En Midnight in Paris, de Woody Allen, el personaje interpretado por Owen Wilson viaja cada noche a esos increíbles años 20 del siglo pasado en los que por los bares de París pululaban personajes irrepetibles como Ernest Hemingway, F. Scott Fitzgerald, Cole Porter, Salvador Dalí, Pablo Picasso, Man Ray, Luis Buñuel, Gertrude Stein, Jean Cocteau, etc. En aquellos tiempos, como escribiría Hemingway, París era una fiesta, y quién no querría sumergirse en ella. El caso es que este personaje escapa así de un presente insatisfactorio a través de la llamada nostalgia histórica, es decir, nostalgia de tiempos que no hemos vivido realmente.
Esto de la nostalgia histórica parece estar pegando fuerte. En particular, tenemos los años 80 hasta en la sopa, probablemente con la serie Stranger Things como estandarte. Pero yo, nacido en los 80, tengo nula nostalgia por esa época. Había una cultura juvenil muy pintoresca y muchos cachivaches que hoy resultan curiosos, pero, qué queréis que os diga, yo los viví y... puf.
Cuando alguien me pregunta en qué época me gustaría haber vivido, me cuesta decidirme, incluso si lo limito al siglo XX. Nacer a principios de los años 50 en EEUU habría estado bien. Me habría criado escuchando rock’n’roll y me habría pillado la adolescencia en plena apoteosis de los Beatles, para alcanzar la mayoría de edad a finales de los 60 y marcharme a Woodstock y Monterey a hacer muchas cosas ilegales.

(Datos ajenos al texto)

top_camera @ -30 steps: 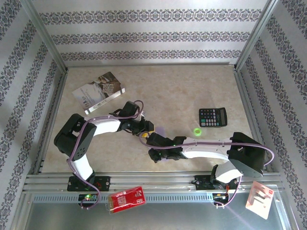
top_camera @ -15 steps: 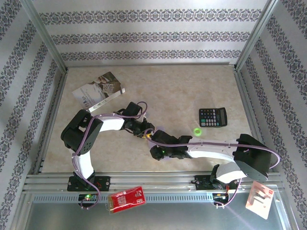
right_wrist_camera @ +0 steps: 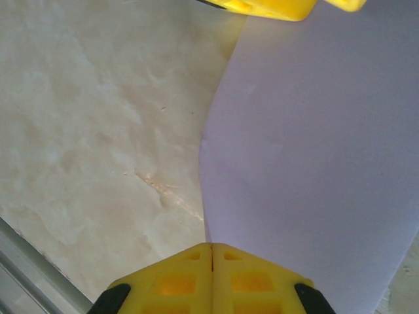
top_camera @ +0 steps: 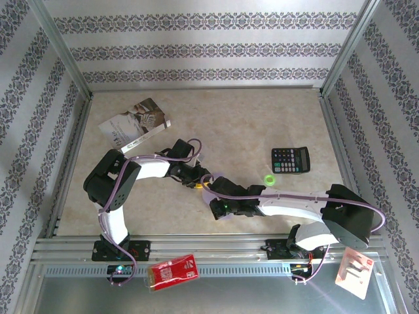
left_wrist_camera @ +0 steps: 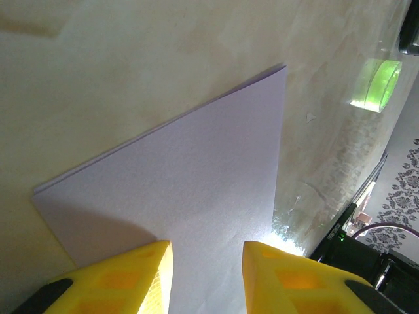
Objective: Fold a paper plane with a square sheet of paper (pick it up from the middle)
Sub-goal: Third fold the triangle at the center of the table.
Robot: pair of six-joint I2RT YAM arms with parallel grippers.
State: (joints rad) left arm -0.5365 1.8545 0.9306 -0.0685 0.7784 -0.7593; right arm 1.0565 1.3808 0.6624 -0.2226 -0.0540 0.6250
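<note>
**Two arms converged, fold part-made**

Top external: Both arms reach inward and meet near the middle of the surface (top_camera: 262, 118). The square sheet of paper (top_camera: 215, 181) shows as a small lilac patch between the two wrists. Most of it is covered, so its heading cannot be read from here. The green ring (top_camera: 269, 178) lies near it to the right, with the calculator (top_camera: 291, 159) beyond.

Left wrist: The sheet lies flat on the surface as a layered triangle, with a doubled edge visible along its upper-left side. Its sharp corner points up and right in this view, toward the green ring. The long axis follows the doubled edge from lower left to that corner. The left jaws stand partly open. Their yellow fingers (left_wrist_camera: 124, 278) straddle the sheet's near portion, with a clear gap between them and nothing gripped.

Right wrist: The right jaws are fully closed, the fingers (right_wrist_camera: 170, 278) meeting along a seam with nothing between them. The tips sit at the sheet's curved left edge. Whether they press on it or hover cannot be told.

Assessment: A first diagonal fold appears made and is being flattened. The next move likely calls for one set of jaws to pin the sheet while the other lifts a free corner squarely to the crease. Thin paper may slide.
</note>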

Pero tengo también devoción por unas décadas antes en EEUU, cuando los hombres llevaban sombrero de copa y frac, la radio era la banda sonora del día a día, y la música pop era la de Irving Berlin, Cole Porter, George Gershwin, Rodgers y Hart, etc. ¿Se lo imaginan? Me habría perdido conocer a Maluma o a Bad Gyal, pero nadie es perfecto. Y si piensan que esa cultura musical de entonces sería menos divertida, es que no han estado ustedes en antros como Le Caveau de la Huchette, en París, donde uno puede pasarse la noche bailando desaforadamente jazz y swing como el Rey Louie de El libro de la selva y darse cuenta de que el baile y la diversión no nacieron con el reguetón ni con el trap.

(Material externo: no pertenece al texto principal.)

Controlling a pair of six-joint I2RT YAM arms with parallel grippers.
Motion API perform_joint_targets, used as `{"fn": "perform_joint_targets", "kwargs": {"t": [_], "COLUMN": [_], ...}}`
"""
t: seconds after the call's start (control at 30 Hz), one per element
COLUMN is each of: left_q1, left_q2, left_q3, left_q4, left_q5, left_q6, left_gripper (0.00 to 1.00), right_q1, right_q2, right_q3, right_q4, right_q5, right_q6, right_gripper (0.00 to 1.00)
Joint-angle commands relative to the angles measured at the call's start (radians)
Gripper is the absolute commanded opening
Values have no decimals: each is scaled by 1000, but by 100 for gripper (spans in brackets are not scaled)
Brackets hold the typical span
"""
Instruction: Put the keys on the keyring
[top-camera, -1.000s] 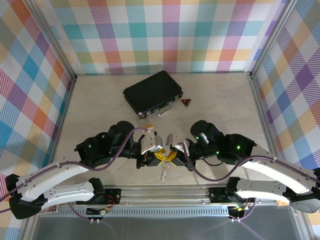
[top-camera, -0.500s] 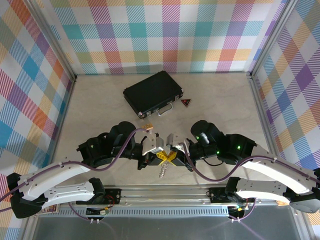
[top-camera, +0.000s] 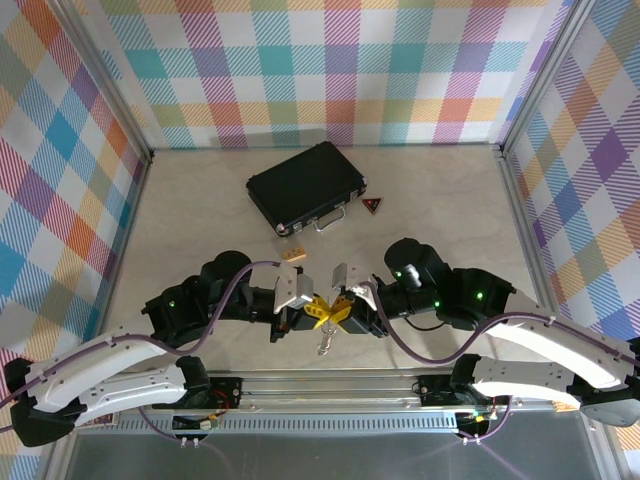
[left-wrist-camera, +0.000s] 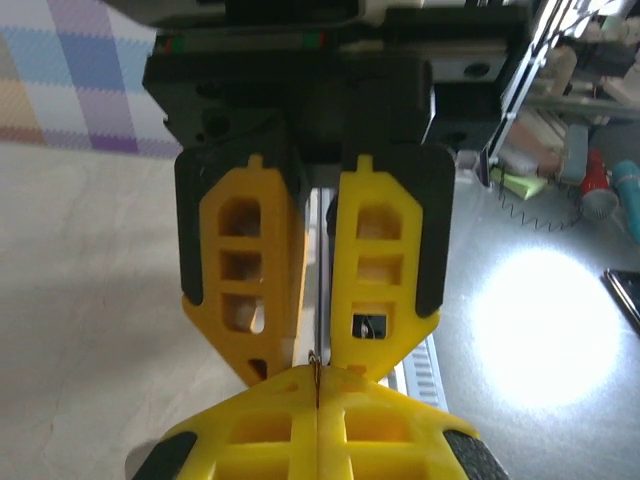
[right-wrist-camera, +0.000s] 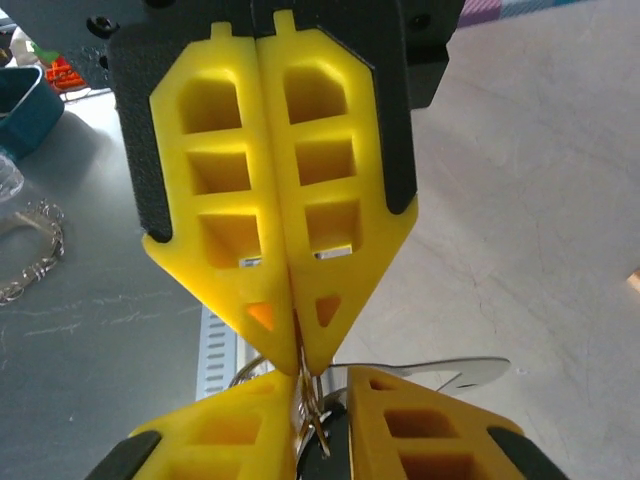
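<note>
The keys (top-camera: 326, 345) are hanging as a small silvery bunch on the arms' side of the black case (top-camera: 305, 185), well apart from it. The top camera is giving you the whole dangling cluster over the pale worktop (top-camera: 200, 210). The right wrist camera is giving you close detail instead: one flat silver blade sticking out sideways, and a thin curved wire running into the left tool (right-wrist-camera: 298, 350). That tool's yellow fingers are pressing fully together on the wire. The left wrist camera is showing you the right tool (left-wrist-camera: 312, 345) head-on. Its fingers are standing slightly parted, and the gap is looking wider than the thin metal strip passing through it.
</note>
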Motion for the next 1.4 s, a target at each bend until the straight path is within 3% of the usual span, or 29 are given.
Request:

Aunque, claro, ustedes me dirán: tienes idealizadas esas épocas del mismo modo que personas más jóvenes tienen idealizados los años 80. Y no les faltará razón. En mis años 30 del siglo XX, yo sería Fred Astaire. Bailaría claqué con mi sombrero de copa y bebería champagne con una bella dama en un cenador de jardín mientras fuera caerían truenos que sonarían hasta románticos. Y cantaríamos “Isn’t this a lovely day” hasta morir de amor. No estaríamos en medio de una crisis económica mundial ni en un corto periodo de entreguerras. Y por supuesto yo no iría como soldado a ningún lado ni tendría necesidades ningunas. De hecho, nadie las tendría porque el mundo ideal que yo imagino sonreiría constantemente de oreja a oreja. Las cosas malas solo durarían lo que una canción en entonarse.
Bueno, que me ensueño y pierdo el hilo. El caso es que cada época tiene lo suyo. Lo bueno y lo malo. La nuestra no es tan mala en comparación con otras, aunque nos cueste creerlo en medio de tantas cosas. Aun así, esta nostalgia histórica generalizada demuestra que tampoco nos entusiasma. Que tenemos redes sociales pero nos sentimos solos. Que tenemos libros de autoayuda pero nos sentimos tristes. La nostalgia no es más que una expresión de nuestros miedos, nuestros vacíos o nuestras incertidumbres. Una escapada mental frente al desasosiego. Y, sin duda, viajar mentalmente a un pasado que nunca existió no soluciona nada. Pero, como decía un verso del gran Javier Krahe, ¿acaso hago mal engañando a la pena?